What Helix 02 and pi0.7 Reveal About Physical AI's Modality Requirements

Thesis

Helix 02 and pi0.7 are useful case studies because they expose two different modality requirements behind frontier physical-AI behavior.

Figure's Helix 02 is a study in whole-body humanoid autonomy: language and scene reasoning, head and palm vision, fingertip tactile sensing, full-body proprioception, retargeted human motion, simulation, joint targets, and actuator-level control.

Physical Intelligence's pi0.7 is a study in transfer and compositional generalization: robot demonstrations, autonomous rollouts, failures, human interventions, open-source robot datasets, egocentric human video, web data, subtask instructions, generated visual subgoals, episode metadata, and control-mode labels.

The useful observation is not that physical AI needs a "data stack." It does. The useful observation is more concrete: autonomy and transfer depend on making the right physical signals legible to the policy.

Different Capability Targets, Different Modality Requirements

The comparison is useful because the two releases expose different capability targets.
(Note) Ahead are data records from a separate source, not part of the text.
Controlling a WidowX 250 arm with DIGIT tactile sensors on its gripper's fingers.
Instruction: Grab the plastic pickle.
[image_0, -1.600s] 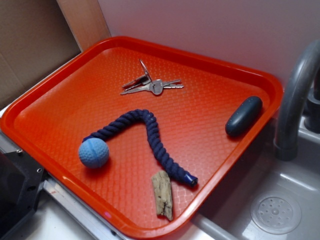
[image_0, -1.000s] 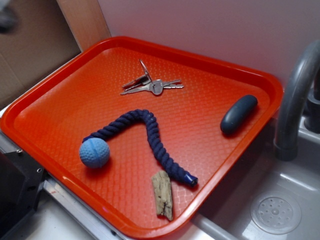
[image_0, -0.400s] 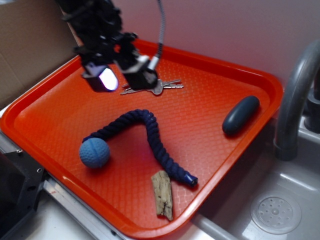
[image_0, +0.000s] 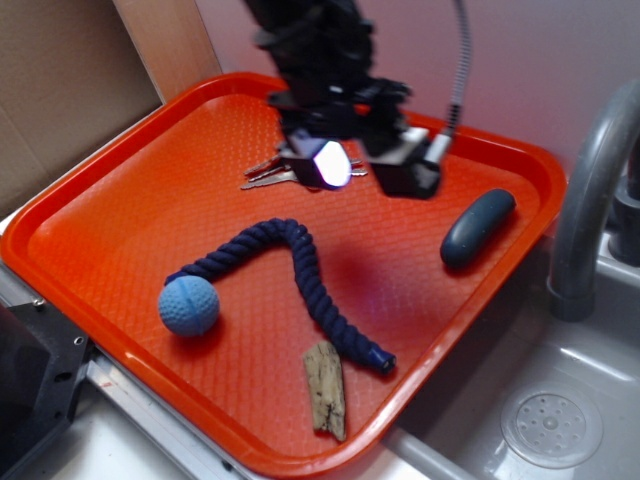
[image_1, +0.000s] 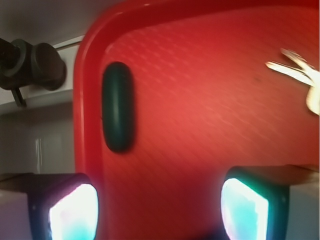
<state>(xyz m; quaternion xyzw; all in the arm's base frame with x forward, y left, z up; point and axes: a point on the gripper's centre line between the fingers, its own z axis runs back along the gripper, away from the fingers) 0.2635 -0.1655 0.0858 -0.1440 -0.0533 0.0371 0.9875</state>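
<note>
- Gripper (image_0: 365, 170): fingers spread wide, nothing between them; hangs above the tray's far centre, over the keys (image_0: 265, 172).
- Wrist view: both fingertip pads (image_1: 72, 212) frame bare tray surface; plastic pickle (image_1: 118, 114) sits ahead, offset toward the left pad, not btwn them.
- Plastic pickle (image_0: 478, 229): lies flat just inside the right rim of the orange tray (image_0: 120, 330), near the grey faucet (image_0: 590, 190); well apart from rope (image_0: 300, 275), ball (image_0: 188, 305) and wood chip (image_0: 325, 388).
- Progress, est.: approach phase only. No contact, no grasp.
- Remaining: translate to above pickle, align jaws across its narrow width, descend, close, lift.
- Caution: rim is close to the pickle; one finger needs clearance on that side.
</note>
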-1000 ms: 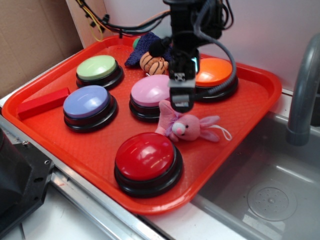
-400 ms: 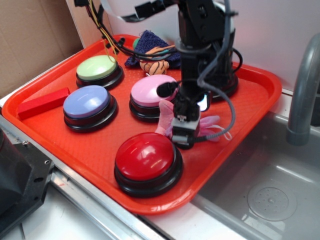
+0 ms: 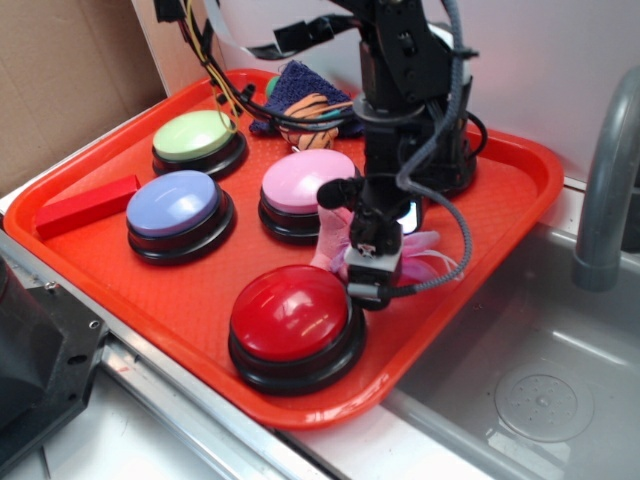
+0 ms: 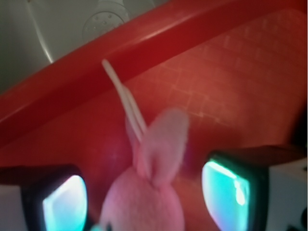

Helix 02 demonstrates long-horizon humanoid loco-manipulation. Figure reports a 4-minute autonomous dishwasher task with 61 loco-manipulation actions, no resets, and no human intervention [1].

pi0.7 demonstrates a different capability profile: out-of-the-box dexterity, instruction following, cross-embodiment transfer, and composition of skills in new ways [2]. The central question is whether a single generalist policy can use heterogeneous experience without averaging it into mediocre behavior.

That difference is why the modalities matter. Helix 02 makes body-level control signals visible. pi0.7 makes heterogeneous data-context signals visible.

Helix 02: Whole-Body Autonomy Requires Body Signals

Figure describes Helix 02 as a unified whole-body loco-manipulation VLA. The public architecture is split into three layers, each operating at a different timescale [1].

Layer	Role	Public training evidence	Modalities	Policy or control role
System 2	Slow semantic reasoning: scene understanding, language, and behavior sequencing.	The release describes the layer's semantic role, but does not disclose a separate S2 training corpus or dataset size.	Scene and language inputs; semantic latent goals.	Produces semantic latents that S1 interprets into motor commands.
System 1	Fast visuomotor policy.	The release discloses S1 inputs and 200 Hz joint-target output, but not a separate S1 training corpus or dataset size.	Head cameras, palm cameras, fingertip tactile sensors, full-body proprioception.	Produces full-body joint targets at 200 Hz.
System 0	Whole-body controller and embodiment prior.	Over 1,000 hours of joint-level retargeted human motion data; sim-to-real reinforcement learning across more than 200,000 parallel simulated environments.	Full-body joint state and base motion.	10M-parameter neural network that outputs joint-level actuator commands at 1 kHz.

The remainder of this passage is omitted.